Present-day research supports a strong connection between junk food ads and poor nutrition. With childhood obesity now reaching record levels, these results demand that we as a society pay attention - and take immediate action.  

Junk food makers pay big money to get exposure in front of kids and teens every day (the beverage industry alone spends $3 billion per year). From product placement in movies to free music downloads to traditional television advertising, the goal is to influence kids' eating habits from an early age. And it doesn't stop there. According to Common Sense Media, "[Junk food advertisers] even find their way into our schools by way of score boards, special events, fundraising, and textbook sponsorship." (By the way, did you hear about the flap over cash-strapped schools allowing advertisements on school buses?)

Some of the featured findings (taken directly from the Common Sense Media article):
  • There is a strong connection between ads and eating habits (UCLA, 2010)
  • Kids who watch more TV than their peers during middle and high school years have less healthy diets five years later (University of Minnesota, 2009).
  • Children ages 7 to 11 who watched a half-hour cartoon that included food commercials ate 45 percent more snack food while watching the show than children who watched the same cartoon with non-food commercials (Yale University, 2009).
  • In 2005, half of ads during Saturday morning cartoons were for snacks or restaurants, and more than 90% of those ads promoted unhealthy food (Center for Science in the Public Interest, 2008).
  • Tighter regulation since 2005 has led to a decrease in junk food ads overall, but ads for fast food restaurants have increased (Nielsen, 2010).
In addition to Common Sense Media, other big names like Campaign for a Commercial-Free Childhood, The American Academy of Pediatrics, and the American Psychological Association all provide tips for parents to help mitigate the effects of junk food ads and provide research findings that emphasize why this is important. Some of the tips include taking the television out of the kids' bedroom, having conversations about advertisements and health food choices, encouraging health and not appearances, and taking time to have dinner as a family.

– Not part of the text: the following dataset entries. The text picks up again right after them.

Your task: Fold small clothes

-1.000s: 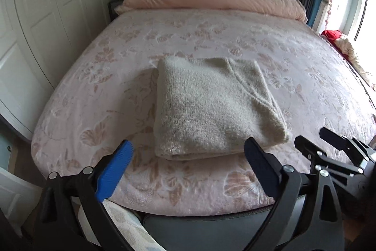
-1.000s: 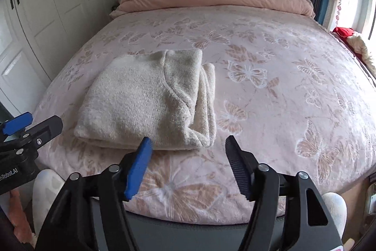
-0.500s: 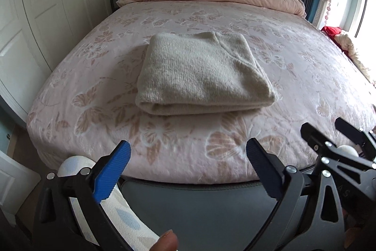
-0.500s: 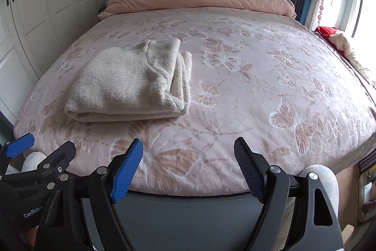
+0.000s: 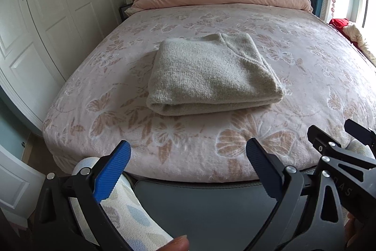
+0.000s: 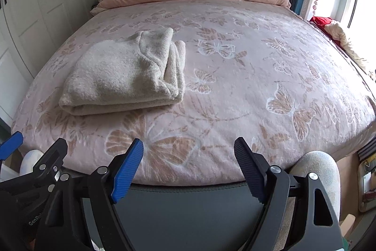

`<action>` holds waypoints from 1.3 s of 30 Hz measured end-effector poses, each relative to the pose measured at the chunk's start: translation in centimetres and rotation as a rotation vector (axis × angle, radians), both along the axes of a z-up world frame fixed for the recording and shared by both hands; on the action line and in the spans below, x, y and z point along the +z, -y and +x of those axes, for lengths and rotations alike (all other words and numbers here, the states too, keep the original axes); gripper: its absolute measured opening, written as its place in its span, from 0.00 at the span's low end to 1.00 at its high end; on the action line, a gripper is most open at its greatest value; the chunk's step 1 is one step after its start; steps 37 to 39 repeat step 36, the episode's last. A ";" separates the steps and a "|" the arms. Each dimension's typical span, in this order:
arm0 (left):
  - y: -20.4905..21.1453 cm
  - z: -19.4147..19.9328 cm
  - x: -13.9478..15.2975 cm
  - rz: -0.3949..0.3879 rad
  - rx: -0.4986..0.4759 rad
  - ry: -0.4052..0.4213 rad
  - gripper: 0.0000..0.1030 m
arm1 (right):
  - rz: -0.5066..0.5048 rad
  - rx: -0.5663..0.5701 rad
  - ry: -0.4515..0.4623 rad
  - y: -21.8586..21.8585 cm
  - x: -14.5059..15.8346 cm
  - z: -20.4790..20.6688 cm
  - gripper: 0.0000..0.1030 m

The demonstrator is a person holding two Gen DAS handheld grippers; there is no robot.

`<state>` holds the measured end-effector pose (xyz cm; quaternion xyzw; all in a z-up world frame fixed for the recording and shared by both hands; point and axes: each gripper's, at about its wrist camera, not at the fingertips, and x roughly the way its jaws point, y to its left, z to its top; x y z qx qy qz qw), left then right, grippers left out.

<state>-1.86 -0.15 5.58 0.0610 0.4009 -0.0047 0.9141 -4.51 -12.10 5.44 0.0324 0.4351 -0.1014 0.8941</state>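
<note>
Beige folded sweater [image 5: 211,77] lies on the bed [image 5: 305,67], at 12 o'clock from the left gripper [image 5: 188,171] and 11 o'clock from the right gripper [image 6: 188,166], both with jaws apart and empty.

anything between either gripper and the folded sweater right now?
Nothing visible. The folded sweater lies alone on the butterfly blanket. Only bare blanket separates it from the left gripper and the right gripper, both open and empty at the foot of the bed.

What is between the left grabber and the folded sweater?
Only bare butterfly blanket lies between the left gripper and the folded sweater, seen in the left wrist view.
</note>
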 end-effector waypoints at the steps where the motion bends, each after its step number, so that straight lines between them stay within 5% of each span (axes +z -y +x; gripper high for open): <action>1: 0.1 0.0 0.0 0.004 0.003 0.002 0.93 | 0.000 -0.003 0.000 0.0 0.0 0.0 0.75; 39: 0.0 0.2 -0.8 0.003 0.033 -0.025 0.86 | -0.032 -0.044 0.008 -1.1 -0.5 -0.2 0.70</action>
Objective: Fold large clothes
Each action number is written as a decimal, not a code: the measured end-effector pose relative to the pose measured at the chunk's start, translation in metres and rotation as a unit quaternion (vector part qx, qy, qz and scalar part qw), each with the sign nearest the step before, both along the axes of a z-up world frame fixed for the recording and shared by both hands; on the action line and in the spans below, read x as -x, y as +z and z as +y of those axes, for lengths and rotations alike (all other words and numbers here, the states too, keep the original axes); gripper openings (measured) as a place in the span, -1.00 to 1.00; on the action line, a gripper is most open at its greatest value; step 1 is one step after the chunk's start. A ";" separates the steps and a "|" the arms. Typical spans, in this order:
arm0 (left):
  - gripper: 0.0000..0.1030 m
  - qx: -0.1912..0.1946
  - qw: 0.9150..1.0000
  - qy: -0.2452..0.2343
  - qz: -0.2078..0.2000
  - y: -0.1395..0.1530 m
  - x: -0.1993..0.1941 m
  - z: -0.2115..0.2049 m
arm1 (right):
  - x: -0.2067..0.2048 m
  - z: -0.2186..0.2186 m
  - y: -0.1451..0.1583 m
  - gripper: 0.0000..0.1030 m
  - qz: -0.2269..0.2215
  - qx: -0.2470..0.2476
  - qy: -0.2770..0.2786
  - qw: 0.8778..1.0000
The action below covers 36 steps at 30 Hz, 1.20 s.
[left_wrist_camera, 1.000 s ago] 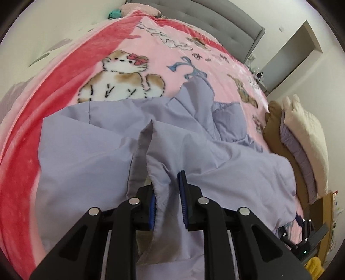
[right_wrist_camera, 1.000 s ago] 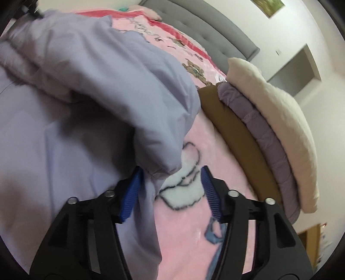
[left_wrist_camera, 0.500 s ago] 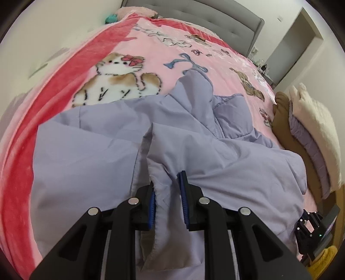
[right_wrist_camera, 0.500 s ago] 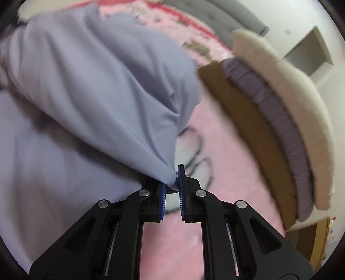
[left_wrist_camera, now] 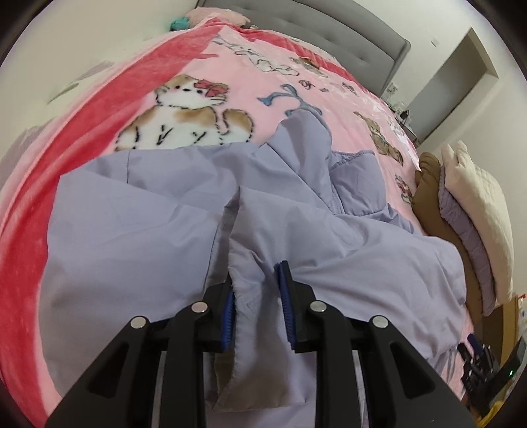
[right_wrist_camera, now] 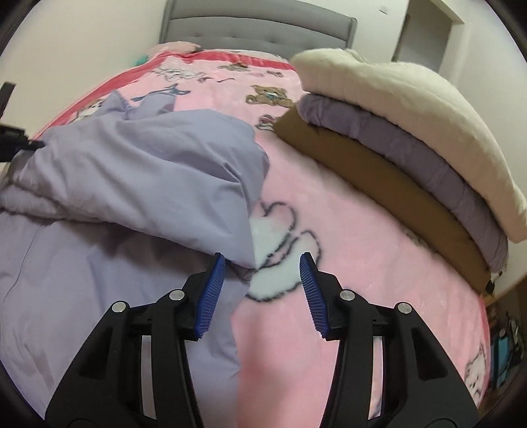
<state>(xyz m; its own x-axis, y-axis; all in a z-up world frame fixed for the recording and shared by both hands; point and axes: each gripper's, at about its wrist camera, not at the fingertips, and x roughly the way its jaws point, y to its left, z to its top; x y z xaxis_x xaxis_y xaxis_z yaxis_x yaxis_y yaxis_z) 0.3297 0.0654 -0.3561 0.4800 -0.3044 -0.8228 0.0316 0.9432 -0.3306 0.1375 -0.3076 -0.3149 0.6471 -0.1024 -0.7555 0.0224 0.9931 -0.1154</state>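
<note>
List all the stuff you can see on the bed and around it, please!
Puffy lilac jacket: one, lilac, spread on the blanket, a fold of it between the left gripper's pads.
Plush cartoon-cat blanket: one, pink with a red border, covering the bed.
Stack of folded clothes: three layers, cream on top, purple in the middle, brown at the bottom, on the blanket beside the jacket.
Padded headboard: one, grey, at the far end against the wall.
Small teal thing: one, near the headboard; too small to tell.
Left gripper: one, black with blue pads, jaws opening, jacket fabric between them.
Right gripper: one, black with blue pads, jaws opening, holding nothing.
</note>
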 end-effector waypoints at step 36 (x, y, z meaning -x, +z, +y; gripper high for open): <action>-0.46 -0.025 0.999 0.006 -0.020 -0.011 0.025 0.003 | -0.305 -0.036 -0.010 -0.22 0.354 -0.184 -0.104 0.911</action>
<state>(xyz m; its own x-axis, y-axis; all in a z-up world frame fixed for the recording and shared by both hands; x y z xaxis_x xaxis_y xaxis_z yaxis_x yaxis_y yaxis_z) 0.3045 0.0689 -0.3667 0.5165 -0.2574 -0.8167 0.0325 0.9589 -0.2817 0.4423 -0.3431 -0.3250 -0.0199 0.1782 -0.9838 0.2632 0.9502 0.1668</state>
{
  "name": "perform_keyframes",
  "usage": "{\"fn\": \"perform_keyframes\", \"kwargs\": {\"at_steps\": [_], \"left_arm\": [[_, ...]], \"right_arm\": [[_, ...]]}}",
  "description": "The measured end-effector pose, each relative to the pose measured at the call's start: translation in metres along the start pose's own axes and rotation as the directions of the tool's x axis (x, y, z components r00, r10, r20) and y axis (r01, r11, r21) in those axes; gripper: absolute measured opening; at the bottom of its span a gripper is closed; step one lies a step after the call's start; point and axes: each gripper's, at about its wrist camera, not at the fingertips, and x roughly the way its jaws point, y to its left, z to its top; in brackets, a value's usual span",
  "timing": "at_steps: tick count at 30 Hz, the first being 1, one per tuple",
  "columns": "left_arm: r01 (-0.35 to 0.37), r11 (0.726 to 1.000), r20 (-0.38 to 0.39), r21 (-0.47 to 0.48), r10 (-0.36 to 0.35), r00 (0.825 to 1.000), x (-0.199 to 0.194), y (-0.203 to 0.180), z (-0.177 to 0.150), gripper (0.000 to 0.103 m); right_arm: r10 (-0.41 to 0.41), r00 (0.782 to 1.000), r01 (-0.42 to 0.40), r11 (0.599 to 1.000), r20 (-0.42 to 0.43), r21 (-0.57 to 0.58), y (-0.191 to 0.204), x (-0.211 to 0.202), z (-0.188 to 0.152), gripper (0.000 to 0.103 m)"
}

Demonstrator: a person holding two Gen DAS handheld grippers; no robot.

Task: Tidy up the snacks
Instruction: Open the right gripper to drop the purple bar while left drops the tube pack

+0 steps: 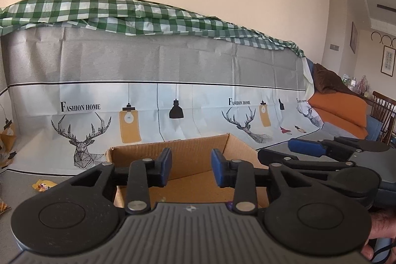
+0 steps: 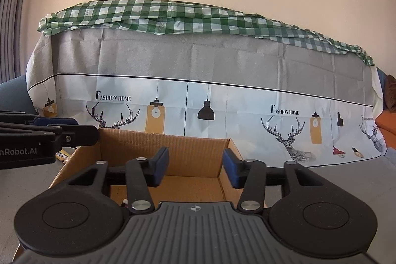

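Note:
An open brown cardboard box (image 1: 193,152) stands on the grey cloth right in front of both grippers. My left gripper (image 1: 191,166) hangs over the box, open, with nothing between its blue pads. My right gripper (image 2: 196,165) is open over the same box (image 2: 193,147), also with nothing in it. Each shows in the other's view: the right gripper (image 1: 292,152) at the right, the left gripper (image 2: 74,126) at the left. A yellow snack wrapper (image 1: 42,185) lies left of the box, and another packet (image 2: 63,155) lies by its left wall. The box's near floor is hidden.
Behind the box rises a bulky shape under a grey deer-print cloth (image 1: 158,61), topped by a green checked cloth (image 1: 111,14). More wrappers (image 1: 7,137) lie at the far left. Orange cushions (image 1: 339,108) and a wooden chair (image 1: 383,108) are at the right. A hand (image 1: 381,227) holds a gripper.

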Motion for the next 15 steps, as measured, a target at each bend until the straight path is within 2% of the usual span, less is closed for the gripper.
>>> {"fn": "perform_keyframes", "kwargs": {"at_steps": [5,15], "left_arm": [[-0.022,1.0,0.004,-0.001,0.022,1.0,-0.006,0.007,0.002,0.041],[-0.109,0.992,-0.012,-0.067,0.108,0.994,-0.017,0.045,0.006,0.041]], "right_arm": [[-0.001,1.0,0.001,1.0,0.009,-0.001,0.005,0.0,0.001,0.062],[0.01,1.0,-0.011,0.999,0.024,0.035,0.029,0.003,0.008,0.06]]}}
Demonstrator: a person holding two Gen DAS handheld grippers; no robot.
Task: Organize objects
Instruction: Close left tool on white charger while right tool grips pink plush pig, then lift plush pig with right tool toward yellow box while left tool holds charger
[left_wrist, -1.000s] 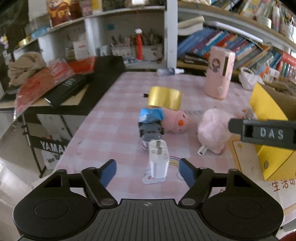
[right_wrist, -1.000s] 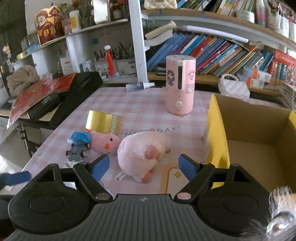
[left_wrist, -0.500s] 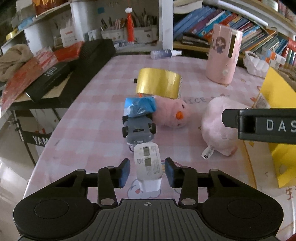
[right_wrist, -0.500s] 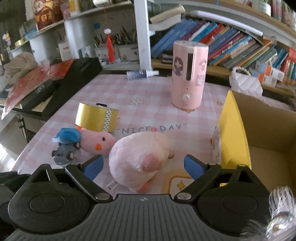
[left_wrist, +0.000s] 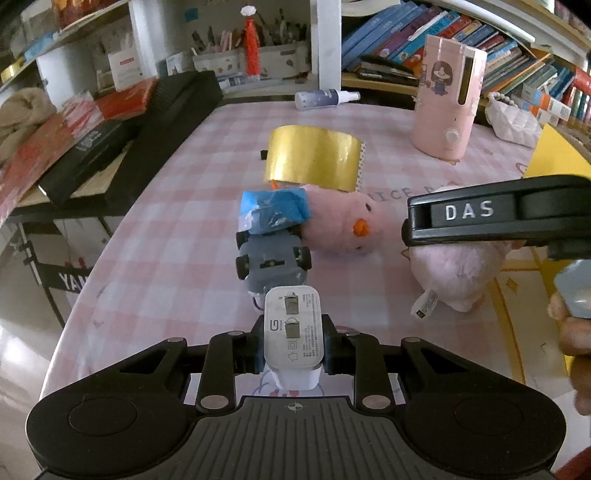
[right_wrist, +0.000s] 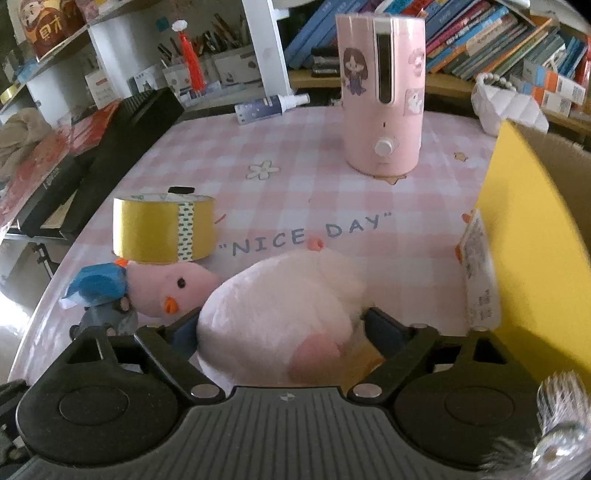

The APA even says the home is "the most immediate environment in which to impact the child’s dietary habits and preferences" and it encourages parents to monitor TV time as one of the best defenses against unhealthy eating and obesity.

Want to take action outside the home? Consider joining Campaign for a Commercial-Free Childhood or another organization that helps individuals fight continued "ad creep" in our communities.